**What is being asked:** Without the pictures, output the records below word for word.

**Stored dataset items:**
=-=-=-=-=

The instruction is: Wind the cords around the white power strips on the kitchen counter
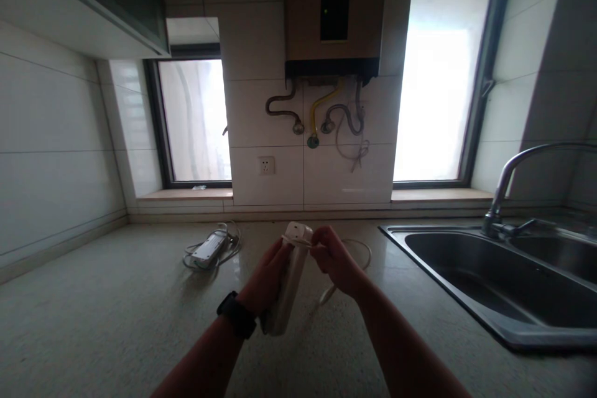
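Note:
A white power strip (pixel 288 298) is held tilted above the counter, one end pointing away from me. My left hand (pixel 267 278) is wrapped round its left side, with a black watch on the wrist. At the far end, my right hand (pixel 336 262) pinches the white cord (pixel 298 240), which crosses over the strip there. The cord's loose part loops out behind my right hand, and its end, seemingly a plug (pixel 328 294), hangs below that hand. My left fingertips are partly hidden behind the strip.
Another white power strip (pixel 209 250) with its cord coiled round it lies on the counter (pixel 116 317) to the left. A steel sink (pixel 466 280) with a faucet (pixel 501 193) is at the right. A wall socket (pixel 267 165) and water heater (pixel 333 43) are ahead.

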The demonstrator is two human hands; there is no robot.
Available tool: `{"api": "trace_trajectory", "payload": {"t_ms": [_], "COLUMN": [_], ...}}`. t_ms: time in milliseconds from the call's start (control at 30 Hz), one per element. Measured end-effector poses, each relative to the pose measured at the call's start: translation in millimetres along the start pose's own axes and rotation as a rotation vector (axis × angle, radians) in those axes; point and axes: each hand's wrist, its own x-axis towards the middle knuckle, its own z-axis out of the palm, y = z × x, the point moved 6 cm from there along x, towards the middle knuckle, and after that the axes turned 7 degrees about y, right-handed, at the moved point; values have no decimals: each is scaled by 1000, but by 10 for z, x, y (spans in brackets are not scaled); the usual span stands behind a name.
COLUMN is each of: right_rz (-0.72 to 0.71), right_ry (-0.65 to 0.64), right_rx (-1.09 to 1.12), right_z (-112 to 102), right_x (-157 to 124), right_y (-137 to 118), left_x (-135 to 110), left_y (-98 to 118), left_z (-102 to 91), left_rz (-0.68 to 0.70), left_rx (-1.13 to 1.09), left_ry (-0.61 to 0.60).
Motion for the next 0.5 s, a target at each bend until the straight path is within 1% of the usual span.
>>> {"api": "trace_trajectory", "payload": {"t_ms": [67,167,333,500], "right_rz": [5,24,119,131], "right_ry": [-59,-177,-343,-449], "right_rx": [116,237,358,400], "right_z": [28,62,90,131], "right_x": [-21,-79,-160,-201], "right_y": [-48,-140,-207,-285], "left_x": [-29,-89,-185,-247], "left_y": [-15,-71,-174,-334], "left_z": [23,57,120,278], "left_rz": [-54,-178,-356,-456], "left_rx": [-55,-132,-216,-383], "left_ry": [-29,-82,-190,-409]}}
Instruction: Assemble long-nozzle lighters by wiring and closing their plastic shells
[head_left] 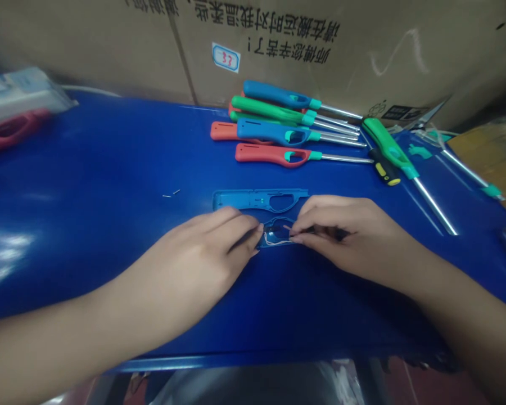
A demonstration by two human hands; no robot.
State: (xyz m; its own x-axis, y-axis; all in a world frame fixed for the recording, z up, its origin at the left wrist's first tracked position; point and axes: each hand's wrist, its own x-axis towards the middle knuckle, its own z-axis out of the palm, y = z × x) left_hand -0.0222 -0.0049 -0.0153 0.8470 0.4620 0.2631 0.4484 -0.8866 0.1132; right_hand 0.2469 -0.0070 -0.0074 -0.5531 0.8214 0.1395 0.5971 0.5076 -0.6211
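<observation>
Left hand (194, 264) and right hand (354, 236) both pinch a blue lighter shell piece (276, 232), fingers nearly closed on it, just below a second blue shell half (240, 200) on the worktop (88, 214).

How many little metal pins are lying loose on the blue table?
2. One pin and a second pin lie close together, not touching, on the blue tabletop, left of the blue lighter shell half. More could be hidden under the left hand or right hand.
</observation>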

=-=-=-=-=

**Exercise response:**
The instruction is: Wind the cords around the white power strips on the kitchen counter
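Note:
A white power strip (pixel 288 298) is held tilted above the counter, one end pointing away from me. My left hand (pixel 267 278) is wrapped round its left side, with a black watch on the wrist. At the far end, my right hand (pixel 336 262) pinches the white cord (pixel 298 240), which crosses over the strip there. The cord's loose part loops out behind my right hand, and its end, seemingly a plug (pixel 328 294), hangs below that hand. My left fingertips are partly hidden behind the strip.
Another white power strip (pixel 209 250) with its cord coiled round it lies on the counter (pixel 116 317) to the left. A steel sink (pixel 466 280) with a faucet (pixel 501 193) is at the right. A wall socket (pixel 267 165) and water heater (pixel 333 43) are ahead.
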
The demonstrator is two human hands; there is no robot.
Available tool: `{"api": "trace_trajectory", "payload": {"t_ms": [_], "COLUMN": [_], ...}}`. t_ms: time in milliseconds from the call's start (control at 30 Hz), one per element. Measured end-effector poses, each relative to the pose measured at the call's start: translation in millimetres along the start pose's own axes and rotation as a rotation vector (axis × angle, radians) in those axes; point and axes: each hand's wrist, its own x-axis towards the middle knuckle, its own z-axis out of the palm, y = z × x, the point moved 6 cm from there along x, towards the middle knuckle, and after that the axes turned 7 degrees about y, right-handed, at the moved point; values have no decimals: each is scaled by 1000, but by 10 for z, x, y (spans in brackets are not scaled); the usual span stands behind a name.
COLUMN is each of: right_rz (-0.72 to 0.71), right_ry (-0.65 to 0.64), right_rx (-1.09 to 1.12), right_z (-112 to 102), right_x (-157 to 124), right_y (-137 to 118), left_x (-135 to 110), left_y (-98 to 118), left_z (-102 to 91), left_rz (-0.68 to 0.70), left_rx (-1.13 to 1.09), left_ry (-0.61 to 0.60).
Motion for the next 0.5 s, a target at each bend until the straight path is within 1% of the usual span.
>>> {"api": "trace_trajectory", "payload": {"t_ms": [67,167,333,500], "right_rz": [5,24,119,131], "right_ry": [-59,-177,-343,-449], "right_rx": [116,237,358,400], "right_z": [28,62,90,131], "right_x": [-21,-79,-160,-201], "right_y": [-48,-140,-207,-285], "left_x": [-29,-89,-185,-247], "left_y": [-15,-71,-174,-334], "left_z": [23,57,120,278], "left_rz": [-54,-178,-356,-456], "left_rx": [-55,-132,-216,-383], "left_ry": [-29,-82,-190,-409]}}
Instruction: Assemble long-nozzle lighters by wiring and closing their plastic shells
[head_left] 
A demonstration by two human hands; no robot.
State: (xyz m; its own x-axis, y-axis; all in a world frame fixed for the recording, z up, its origin at the left wrist's first tracked position; point and axes: each hand's wrist, its own x-axis towards the middle knuckle, its own z-axis out of the palm, y = z × x) left_hand -0.0222 -0.0049 -0.0153 0.8470 0.4620 0.2631 0.4484 -0.8866 0.1132; right_hand 0.2469 -0.0070 -0.0074 -0.5531 0.8214 0.1395 0.5971 0.5076 -0.6211
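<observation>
Left hand (194, 264) and right hand (354, 236) both pinch a blue lighter shell piece (276, 232), fingers nearly closed on it, just below a second blue shell half (240, 200) on the worktop (88, 214).

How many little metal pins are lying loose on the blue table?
2. One pin and a second pin lie close together, not touching, on the blue tabletop, left of the blue lighter shell half. More could be hidden under the left hand or right hand.
</observation>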

Nothing more is required for this exercise.